- Exercise brief -
The full listing, written out exactly and without images, is the expected result.

=== Section Start ===

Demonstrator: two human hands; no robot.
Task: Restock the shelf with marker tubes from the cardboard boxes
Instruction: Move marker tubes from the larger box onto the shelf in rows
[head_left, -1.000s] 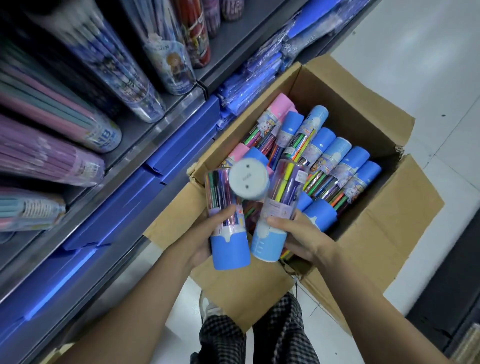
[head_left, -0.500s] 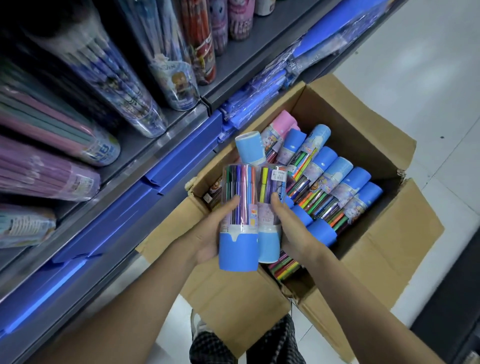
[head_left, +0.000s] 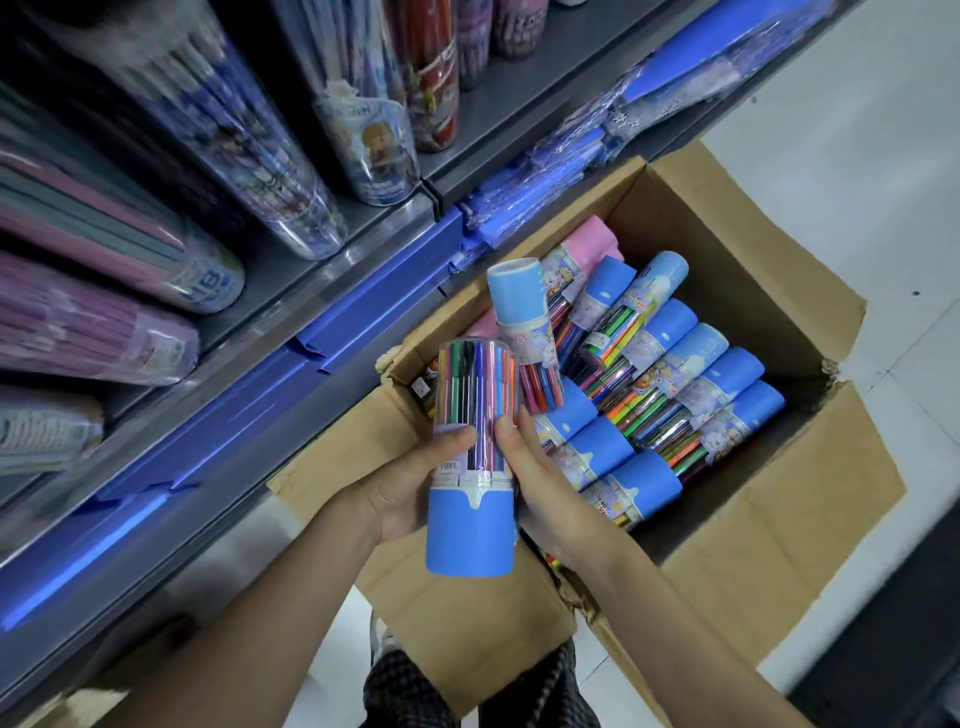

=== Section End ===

- Task response -
Demonstrator: two human hands; no robot.
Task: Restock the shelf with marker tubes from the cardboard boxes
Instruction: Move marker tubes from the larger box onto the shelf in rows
[head_left, -1.000s] 
[head_left, -0.500s] 
[head_left, +0.000s] 

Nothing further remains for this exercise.